Wednesday, March 06, 2019

N.Ram's miscalculation

As Mr.Ram continues his tirade against the Rafale contract, the chinks in his armour are becoming more transparent. He has repeatedly and vigorously argued that Modi's government is paying more for the aircraft than what Manmohan Singh's government wanted to pay but never paid. Comparison between an event and a non-event is ridiculous enough. On top of this, Mr.Ram has used an inappropriate figure to arrive at the conclusion he wanted to reach.

Under Table 2 : Comparison of Costs, the media baron points out that the aligned cost under the UPA's otiose proposal was 7488.58 million Euros including the cost of bank guarantee. In the actual contract under NDA, the comparable cost without bank guarantee is 7168.57 million Euros. So, the savings, the argument goes is only 320.01 million Euros. The learned journalist compares this savings with the cost of bank guarantee in terms of commission payable to guarantee-issuing banks which he reckons at 574 million Euros. This is where the miscalculation has occurred. (The allegation is savings to Dassault arising from avoidance of guarantee is not fully passed on to GOI.)

574 Million Euros is the cost if SBI issues the guarantee. But the guarantee was supposed to be issued by French banks and not by SBI. Commission on guarantees chargeable by the French banks was 143 million Euros which Mr.Ram has mercifully and hesitantly quoted, though with much less prominence. So, in effect, though the French company would have saved only 143 million Euros by avoiding the bank guarantees, GOI could extract cost reduction to the extent of 320.01 million Euros from the French.

It is said that if you torture the data enough, you can arrive at any conclusion. Apart from torturing the data, Mr.Ram uses the wrong data to suit his politically motivated conclusion. In the process he continues to mislead the reading public. As if this deviation from journalistic ethics is not enough, the Attorney General has now said that The Hindu is using 'stolen data'. N.Ram pleads that his exercise is in public interest. Is misleading the public in wily ways really in public interest?

There is another major problem arising from Mr.Ram's 'exclusive reports'. He has named the 'three dissenters' whom he calls the 'domain experts' in his reports. This jeopardises their security given the fact that the reports relate to competing players in arms and ammunition who because of their enormous reach are potentially capable of causing grave injury to person and reputation of bureaucrats. Mr.Ram has violated the right to privacy of these dissenters which includes the right to public anonymity of bureaucrats as far as their file notings are concerned.
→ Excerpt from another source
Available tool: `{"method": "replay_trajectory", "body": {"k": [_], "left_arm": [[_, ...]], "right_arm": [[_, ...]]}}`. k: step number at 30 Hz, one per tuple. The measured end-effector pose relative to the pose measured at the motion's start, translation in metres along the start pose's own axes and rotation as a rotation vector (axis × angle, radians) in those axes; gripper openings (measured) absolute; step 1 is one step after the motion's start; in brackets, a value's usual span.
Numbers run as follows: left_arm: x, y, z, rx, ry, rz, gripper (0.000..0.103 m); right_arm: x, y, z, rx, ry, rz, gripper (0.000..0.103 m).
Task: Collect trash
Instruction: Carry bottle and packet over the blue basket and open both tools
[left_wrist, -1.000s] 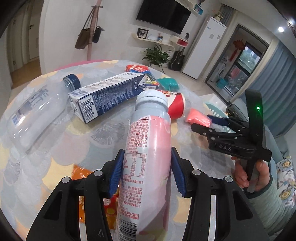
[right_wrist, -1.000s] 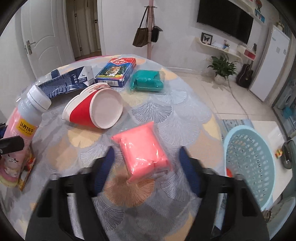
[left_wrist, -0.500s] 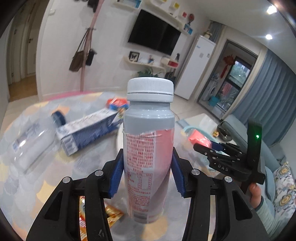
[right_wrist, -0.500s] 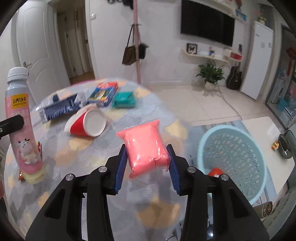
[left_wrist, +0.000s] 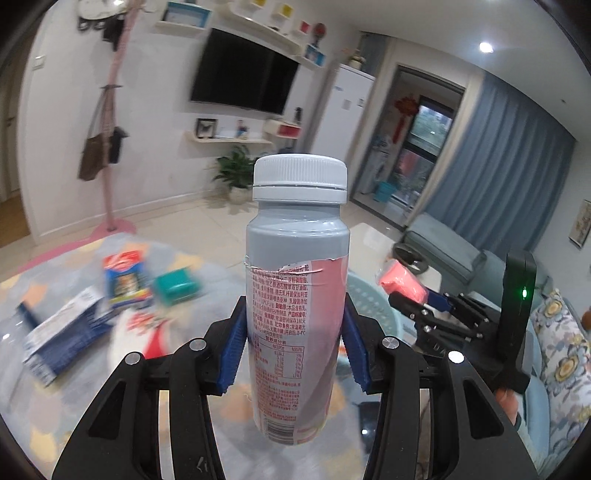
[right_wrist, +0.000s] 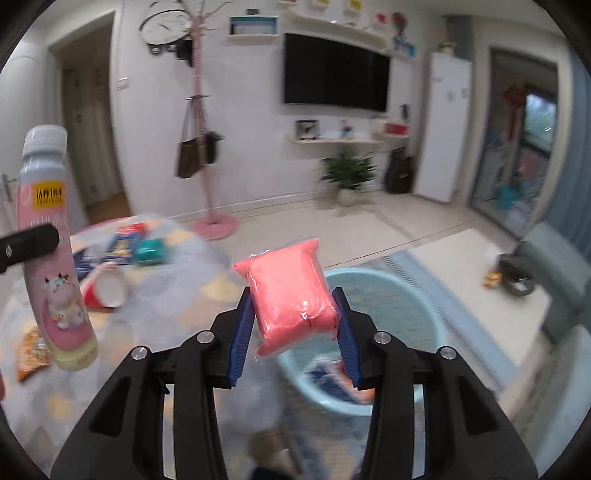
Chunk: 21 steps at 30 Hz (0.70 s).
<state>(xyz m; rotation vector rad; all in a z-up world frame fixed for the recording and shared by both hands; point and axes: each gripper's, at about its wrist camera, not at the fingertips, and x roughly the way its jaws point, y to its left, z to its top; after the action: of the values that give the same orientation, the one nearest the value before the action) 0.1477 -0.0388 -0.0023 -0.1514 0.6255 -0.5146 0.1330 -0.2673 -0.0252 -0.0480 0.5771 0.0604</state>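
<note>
Left wrist view: left gripper (left_wrist: 295, 350) clamps the pink yogurt bottle (left_wrist: 297, 295) at mid-body, long axis upright, white cap on top, lifted clear of the table (left_wrist: 44, 424) (background blurred). Right wrist view: right gripper (right_wrist: 293, 332) pinches the pink packet (right_wrist: 290, 291) by its lower half, long axis tilted up and slightly left, held above the light-blue basket (right_wrist: 413, 317).

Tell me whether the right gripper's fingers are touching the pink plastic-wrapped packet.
Touching. The right wrist view shows both blue fingers pressed against the pink plastic-wrapped packet, lifted off the table.
</note>
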Motion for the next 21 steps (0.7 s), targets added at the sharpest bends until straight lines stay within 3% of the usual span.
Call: {"method": "replay_trajectory", "body": {"k": [4, 8, 21], "left_arm": [[0.036, -0.023, 0.010, 0.008, 0.020, -0.056, 0.046], [0.074, -0.049, 0.017, 0.052, 0.045, -0.069, 0.046], [0.192, -0.078, 0.008, 0.063, 0.203, -0.094, 0.046]], "right_arm": [[0.004, -0.029, -0.004, 0.054, 0.008, -0.034, 0.039], [0.020, -0.060, -0.014, 0.119, 0.060, -0.122, 0.039], [0.096, -0.124, -0.065, 0.325, 0.278, -0.109, 0.039]]}}
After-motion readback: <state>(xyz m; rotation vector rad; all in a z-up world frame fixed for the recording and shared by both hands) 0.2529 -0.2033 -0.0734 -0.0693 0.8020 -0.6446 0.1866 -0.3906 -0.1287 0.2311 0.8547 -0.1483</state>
This has another deleterious effect. If a newspaper chooses to publish names of officials who took a particular stand in an important issue, bureaucrats in future will opt to play safe by not articulating their views in the file. Any responsible newspaper will not indulge in this scandalous game. There are ways of presenting a report without causing possible hurt to officials. The Hindu chooses to hide 'Secret' from the face of an extract from a confidential Defence file, it chooses to publish deliberately truncated extracts, but feels free to give unnecessary publicity to names of 'dissenting officials'. Is this journalistic ethics?

N.Ram has accused a former Defence Secretary of being 'economical with the truth'. Mr.Ram is using wrong data and thereby distorts truth. I do not know which is a graver offence: an alleged economy with the truth or a deliberate distortion of data.